* [Dataset]:
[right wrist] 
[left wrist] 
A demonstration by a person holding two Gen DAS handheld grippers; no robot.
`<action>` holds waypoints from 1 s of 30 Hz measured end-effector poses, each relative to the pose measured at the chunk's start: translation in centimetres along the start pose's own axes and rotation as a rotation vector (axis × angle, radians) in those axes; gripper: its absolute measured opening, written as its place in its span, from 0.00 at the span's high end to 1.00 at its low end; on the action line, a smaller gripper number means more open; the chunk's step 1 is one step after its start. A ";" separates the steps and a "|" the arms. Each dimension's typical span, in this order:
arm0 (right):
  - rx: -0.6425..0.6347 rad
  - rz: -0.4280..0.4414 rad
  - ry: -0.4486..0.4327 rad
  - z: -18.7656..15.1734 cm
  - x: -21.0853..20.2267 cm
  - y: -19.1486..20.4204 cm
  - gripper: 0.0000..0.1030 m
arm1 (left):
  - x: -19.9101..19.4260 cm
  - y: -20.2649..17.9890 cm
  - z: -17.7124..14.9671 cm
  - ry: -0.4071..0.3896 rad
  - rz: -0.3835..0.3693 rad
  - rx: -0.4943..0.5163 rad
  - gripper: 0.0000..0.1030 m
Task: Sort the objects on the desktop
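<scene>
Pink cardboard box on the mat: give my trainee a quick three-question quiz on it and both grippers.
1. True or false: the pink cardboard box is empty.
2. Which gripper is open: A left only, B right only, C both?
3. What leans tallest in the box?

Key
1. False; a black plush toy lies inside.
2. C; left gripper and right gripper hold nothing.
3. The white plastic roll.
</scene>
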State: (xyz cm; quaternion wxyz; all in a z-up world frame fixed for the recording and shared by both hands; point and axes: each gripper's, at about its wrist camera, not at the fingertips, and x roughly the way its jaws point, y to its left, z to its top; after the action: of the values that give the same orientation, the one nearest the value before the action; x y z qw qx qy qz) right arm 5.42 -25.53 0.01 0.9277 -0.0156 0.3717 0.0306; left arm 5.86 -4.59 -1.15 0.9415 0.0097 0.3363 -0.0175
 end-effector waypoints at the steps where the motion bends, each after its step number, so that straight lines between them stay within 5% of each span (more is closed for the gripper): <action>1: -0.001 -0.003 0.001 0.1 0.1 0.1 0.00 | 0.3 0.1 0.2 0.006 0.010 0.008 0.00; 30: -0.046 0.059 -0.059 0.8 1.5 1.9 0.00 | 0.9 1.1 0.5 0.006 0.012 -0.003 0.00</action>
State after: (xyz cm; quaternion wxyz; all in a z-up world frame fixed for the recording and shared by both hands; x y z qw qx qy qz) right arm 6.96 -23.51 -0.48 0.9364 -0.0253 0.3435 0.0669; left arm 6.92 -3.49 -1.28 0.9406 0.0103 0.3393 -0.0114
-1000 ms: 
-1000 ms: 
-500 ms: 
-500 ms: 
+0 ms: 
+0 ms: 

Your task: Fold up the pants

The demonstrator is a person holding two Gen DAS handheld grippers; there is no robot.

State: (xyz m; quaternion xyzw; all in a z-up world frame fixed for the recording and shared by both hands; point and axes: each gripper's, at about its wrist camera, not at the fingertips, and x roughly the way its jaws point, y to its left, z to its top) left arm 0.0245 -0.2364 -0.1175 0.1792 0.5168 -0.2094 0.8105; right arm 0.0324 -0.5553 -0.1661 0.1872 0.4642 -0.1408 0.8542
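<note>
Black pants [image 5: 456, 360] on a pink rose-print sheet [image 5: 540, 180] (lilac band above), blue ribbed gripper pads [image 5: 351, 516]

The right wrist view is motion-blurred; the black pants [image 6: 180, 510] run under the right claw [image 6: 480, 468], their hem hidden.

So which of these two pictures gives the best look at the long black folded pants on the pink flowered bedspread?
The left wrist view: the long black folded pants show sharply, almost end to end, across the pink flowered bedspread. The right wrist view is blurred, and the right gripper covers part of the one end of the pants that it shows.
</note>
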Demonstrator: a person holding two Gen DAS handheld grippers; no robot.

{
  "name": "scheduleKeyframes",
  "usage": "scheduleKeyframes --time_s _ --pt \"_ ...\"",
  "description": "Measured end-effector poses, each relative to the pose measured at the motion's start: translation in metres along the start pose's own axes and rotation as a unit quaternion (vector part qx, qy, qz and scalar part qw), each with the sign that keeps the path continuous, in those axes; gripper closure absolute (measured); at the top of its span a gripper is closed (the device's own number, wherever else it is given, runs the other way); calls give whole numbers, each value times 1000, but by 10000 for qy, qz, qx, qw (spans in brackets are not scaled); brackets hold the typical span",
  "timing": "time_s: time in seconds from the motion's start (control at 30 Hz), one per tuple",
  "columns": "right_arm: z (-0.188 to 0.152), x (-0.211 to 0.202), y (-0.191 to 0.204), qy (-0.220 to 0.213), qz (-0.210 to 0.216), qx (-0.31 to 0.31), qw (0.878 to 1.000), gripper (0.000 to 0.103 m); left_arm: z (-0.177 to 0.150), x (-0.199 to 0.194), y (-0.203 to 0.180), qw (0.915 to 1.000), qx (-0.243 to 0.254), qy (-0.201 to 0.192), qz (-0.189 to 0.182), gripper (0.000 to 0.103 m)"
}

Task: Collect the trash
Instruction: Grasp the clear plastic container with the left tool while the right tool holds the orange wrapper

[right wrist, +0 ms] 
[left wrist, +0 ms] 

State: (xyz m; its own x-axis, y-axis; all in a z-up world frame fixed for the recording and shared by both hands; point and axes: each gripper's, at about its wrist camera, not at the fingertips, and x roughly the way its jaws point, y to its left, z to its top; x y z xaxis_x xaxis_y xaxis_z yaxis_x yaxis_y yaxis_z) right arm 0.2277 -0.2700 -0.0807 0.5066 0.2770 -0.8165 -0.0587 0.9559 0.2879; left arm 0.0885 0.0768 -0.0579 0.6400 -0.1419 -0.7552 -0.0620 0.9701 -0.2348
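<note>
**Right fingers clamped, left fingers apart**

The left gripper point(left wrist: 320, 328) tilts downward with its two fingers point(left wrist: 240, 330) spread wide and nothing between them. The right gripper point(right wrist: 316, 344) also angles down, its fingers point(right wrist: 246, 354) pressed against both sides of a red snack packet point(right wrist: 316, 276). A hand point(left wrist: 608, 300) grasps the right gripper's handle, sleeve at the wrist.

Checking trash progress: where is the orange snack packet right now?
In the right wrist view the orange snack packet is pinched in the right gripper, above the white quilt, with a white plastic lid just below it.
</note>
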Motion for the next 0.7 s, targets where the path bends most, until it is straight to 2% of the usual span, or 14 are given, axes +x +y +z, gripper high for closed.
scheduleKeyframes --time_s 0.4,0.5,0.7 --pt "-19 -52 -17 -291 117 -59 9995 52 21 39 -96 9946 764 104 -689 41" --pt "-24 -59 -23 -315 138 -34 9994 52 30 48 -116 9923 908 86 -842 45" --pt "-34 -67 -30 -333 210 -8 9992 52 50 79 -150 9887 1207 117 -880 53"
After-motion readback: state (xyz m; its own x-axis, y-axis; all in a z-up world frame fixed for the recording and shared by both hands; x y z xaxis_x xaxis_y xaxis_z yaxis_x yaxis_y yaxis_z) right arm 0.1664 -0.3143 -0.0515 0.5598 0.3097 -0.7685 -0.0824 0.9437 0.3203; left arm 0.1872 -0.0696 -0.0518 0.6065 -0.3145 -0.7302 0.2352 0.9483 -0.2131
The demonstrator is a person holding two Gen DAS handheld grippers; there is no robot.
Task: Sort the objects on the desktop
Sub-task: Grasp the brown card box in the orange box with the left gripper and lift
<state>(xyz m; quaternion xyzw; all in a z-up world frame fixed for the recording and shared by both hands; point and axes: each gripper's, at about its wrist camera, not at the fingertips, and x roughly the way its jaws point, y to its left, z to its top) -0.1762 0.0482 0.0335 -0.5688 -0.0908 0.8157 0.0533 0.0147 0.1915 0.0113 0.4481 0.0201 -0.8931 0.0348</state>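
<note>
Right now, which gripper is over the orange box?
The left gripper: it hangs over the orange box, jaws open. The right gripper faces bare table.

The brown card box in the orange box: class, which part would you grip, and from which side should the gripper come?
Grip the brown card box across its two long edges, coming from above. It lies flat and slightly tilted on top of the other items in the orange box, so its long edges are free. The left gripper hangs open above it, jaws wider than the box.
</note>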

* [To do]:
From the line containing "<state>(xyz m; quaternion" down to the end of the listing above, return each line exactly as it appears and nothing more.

* [Completed task]:
<state>(xyz m; quaternion xyzw; all in a z-up world frame fixed for the recording and shared by both hands; point and axes: each gripper's, at about its wrist camera, not at the fingertips, and x roughly the way its jaws point, y to its left, z to its top) -0.1762 0.0482 0.0335 -0.5688 -0.0908 0.8157 0.0533 0.0147 0.1915 0.0113 0.4481 0.0201 -0.8931 0.0348</state>
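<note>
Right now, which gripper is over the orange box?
The left gripper: it hangs over the orange box, jaws open. The right gripper faces bare table.

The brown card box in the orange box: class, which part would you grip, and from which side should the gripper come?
Grip the brown card box across its two long edges, coming from above. It lies flat and slightly tilted on top of the other items in the orange box, so its long edges are free. The left gripper hangs open above it, jaws wider than the box.
</note>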

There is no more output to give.